An informal book vendor at the Waigani Market |
Monday this week turned out to be the brightest day there was after the gloomy Christmas and New Year break in Port Moresby. And it was rather pleasantly informal, as storyboard noted, saying hello to one and all here and there, knowing of course that what would follow would be Friday 13th, meaning today. He’d anticipated then that the weather would hold out till this morning. But if it didn’t it would have to be another Black Friday and that would be it.
He was nonetheless elated in spirit when he walked around the vicinities of Waigani: the campus strolls during the best part of the morning, the Rainbow Stop N Shop at lunch, and the Waigani Market later in the afternoon. The whole day lasted as such, one which would qualify as Louis Armstrong’s idea of a “wonderful world.”
Around the vicinities of the Waigani Market itself storyboard stopped by at various stalls from cigarettes and betel nuts to the good old lamb flap huts that run parallel to the second hand clothing racks. But there was one area of the market that caught his eye. A display of books next door to the second hand clothing stalls and the main garden produce market. It was perhaps a little isolated but looked convenient enough as it is set along the main pathway that joins the Waigani TST and Stop N Shop shopping centres. A man bought a book there for K10 and storyboard could not help but marvel at the sight.
Now the idea of selling books at market places seems new somewhat but an economically plausible one. Everyone wants to and has to sell something at certain odd spots at one time or another, in order to eat at all at the end of the day. We will bring you more on informal book vending later on in our articles.

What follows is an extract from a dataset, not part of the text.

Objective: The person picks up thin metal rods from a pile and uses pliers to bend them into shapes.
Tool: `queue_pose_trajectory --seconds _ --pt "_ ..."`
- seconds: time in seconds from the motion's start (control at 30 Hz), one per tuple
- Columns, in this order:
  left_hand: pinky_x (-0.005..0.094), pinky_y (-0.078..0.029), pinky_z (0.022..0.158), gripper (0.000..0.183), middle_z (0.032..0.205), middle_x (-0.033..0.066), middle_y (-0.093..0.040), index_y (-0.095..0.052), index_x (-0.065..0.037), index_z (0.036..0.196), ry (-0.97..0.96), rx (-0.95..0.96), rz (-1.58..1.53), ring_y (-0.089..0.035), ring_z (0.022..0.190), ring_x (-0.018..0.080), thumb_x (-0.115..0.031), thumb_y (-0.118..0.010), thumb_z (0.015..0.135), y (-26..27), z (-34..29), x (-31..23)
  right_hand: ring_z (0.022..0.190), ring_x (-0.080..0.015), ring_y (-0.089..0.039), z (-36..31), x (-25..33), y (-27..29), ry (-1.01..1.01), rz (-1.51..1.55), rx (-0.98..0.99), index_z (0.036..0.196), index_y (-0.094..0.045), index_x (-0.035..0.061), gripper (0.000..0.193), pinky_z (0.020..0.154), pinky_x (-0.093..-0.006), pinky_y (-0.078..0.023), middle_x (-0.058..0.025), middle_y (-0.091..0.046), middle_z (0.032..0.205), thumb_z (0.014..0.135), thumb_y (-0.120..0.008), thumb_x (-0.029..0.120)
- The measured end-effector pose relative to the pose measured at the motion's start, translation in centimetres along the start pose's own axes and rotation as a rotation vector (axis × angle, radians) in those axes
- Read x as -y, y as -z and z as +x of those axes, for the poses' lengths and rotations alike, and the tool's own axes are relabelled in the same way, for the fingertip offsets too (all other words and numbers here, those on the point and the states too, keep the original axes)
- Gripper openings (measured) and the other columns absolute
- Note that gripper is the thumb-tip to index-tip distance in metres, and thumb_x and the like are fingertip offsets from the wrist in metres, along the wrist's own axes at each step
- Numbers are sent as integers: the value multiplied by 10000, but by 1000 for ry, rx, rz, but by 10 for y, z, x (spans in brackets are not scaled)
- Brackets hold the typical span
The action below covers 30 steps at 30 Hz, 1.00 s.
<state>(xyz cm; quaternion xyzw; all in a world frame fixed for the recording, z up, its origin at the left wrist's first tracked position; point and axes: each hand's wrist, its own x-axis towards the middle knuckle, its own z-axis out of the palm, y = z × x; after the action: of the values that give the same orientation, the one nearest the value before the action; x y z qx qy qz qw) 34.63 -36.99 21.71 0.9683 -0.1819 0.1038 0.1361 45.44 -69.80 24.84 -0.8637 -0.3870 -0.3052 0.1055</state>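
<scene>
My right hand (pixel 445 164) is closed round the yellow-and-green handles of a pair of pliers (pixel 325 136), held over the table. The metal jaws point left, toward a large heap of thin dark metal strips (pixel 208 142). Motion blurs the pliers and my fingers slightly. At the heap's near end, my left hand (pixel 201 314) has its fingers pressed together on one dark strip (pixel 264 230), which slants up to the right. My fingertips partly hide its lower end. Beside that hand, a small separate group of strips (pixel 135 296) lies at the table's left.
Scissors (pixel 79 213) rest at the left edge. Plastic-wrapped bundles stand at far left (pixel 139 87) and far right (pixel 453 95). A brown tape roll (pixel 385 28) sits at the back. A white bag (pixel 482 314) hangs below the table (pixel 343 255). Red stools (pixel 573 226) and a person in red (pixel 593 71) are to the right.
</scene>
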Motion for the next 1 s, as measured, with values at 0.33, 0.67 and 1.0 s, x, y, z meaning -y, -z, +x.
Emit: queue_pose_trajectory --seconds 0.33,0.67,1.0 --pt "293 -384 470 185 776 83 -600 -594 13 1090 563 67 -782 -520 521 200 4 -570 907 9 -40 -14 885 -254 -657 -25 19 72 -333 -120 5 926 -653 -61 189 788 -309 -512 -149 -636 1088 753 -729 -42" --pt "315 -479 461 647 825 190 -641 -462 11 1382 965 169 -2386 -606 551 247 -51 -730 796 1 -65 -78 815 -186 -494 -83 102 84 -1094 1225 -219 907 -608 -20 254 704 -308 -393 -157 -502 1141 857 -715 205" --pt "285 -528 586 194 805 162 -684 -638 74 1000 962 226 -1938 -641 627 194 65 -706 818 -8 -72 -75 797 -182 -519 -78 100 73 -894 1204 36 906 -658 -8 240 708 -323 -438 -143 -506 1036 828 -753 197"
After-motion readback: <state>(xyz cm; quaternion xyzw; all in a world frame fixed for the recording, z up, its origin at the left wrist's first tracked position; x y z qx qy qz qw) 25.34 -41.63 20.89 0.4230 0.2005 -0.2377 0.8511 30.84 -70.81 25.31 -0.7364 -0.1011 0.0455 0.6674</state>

Noticing how remarkably informal that Monday afternoon was storyboard ambled about a bit then decided to let the lazy afternoon wear away slowly. Two of his buddies around the area, the taxi drivers, walked over for a chat. Barry and Mausgras as they are known complained a bit about the scarcity of clientele due to the holiday period but storyboard kept assuring them that by evening there would be customers, consisting of mothers doing their dinner shopping and needing to get home in time.
Storyboard suggested the three walk over to the Banana Club and the two protested strongly. “Where’s the money?” Mausgras kept blurting. “We didn’t make a single toea in the last few hours.”
“I agree,” comforted storyboard, “Let’s just talk about the weather and perhaps some poetry?”
The two laughed. And it was well that the afternoon should progress that way, since by that time a lot of the University crowd was arriving at the market and shopping centre to do shopping, while away the remaining hours, or simply walk over to the club for a bit of palaver.
Some bade each other belated New Year greetings and a few spoke with regret of UPNG’s losses over the holiday period. Malaria became the subject of conversation then, and it was amazing to note how this dreaded harbinger of ill-health had advanced over the years. It came in many forms, exclaimed a few academics in passing, evolving and re-inventing itself minute by minute it seems. One moment it’s diarrhoea, at another some complications with the urinal passages or the entire circulatory system of fluid transmission throughout the body. We have to be extremely careful of the little mozzies that we consider harmless.
A few fashionable and rich looking ladies walked by and storyboard and his little crowd of bystanders obliged them with slight bows of greetings. Mausgras nudged storyboard and chuckled why don’t you compose some poems about those lovely ladies? Why not? shrugged Barry and others.
Storyboard's buddies Barry and Maugras. |
It is a lovely Monday afternoon and thank God it ain’t Black Friday, all agreed, none more so than the great St Nativeson, quite possibly loitering nearby and not far from us.
THINGS I LIKE
I like the way you see things
Reading, writing, looking up
With a reserved smile
And that sidelong glance
That gives the world
A reason to hope
I like all things bright
Colorful and beautiful
Like the wave of your
Bright hand in the sun
I like the weather
That promises warmth
And tenderness
And I like the way
You touch my heart
Caress my sorrows
Heal my wounds
And build me up again
Everything that you offer
Adds up to things I like
By James St Nativeson
P.S. When Friday 13th did arrive this morning it appeared cool as Monday!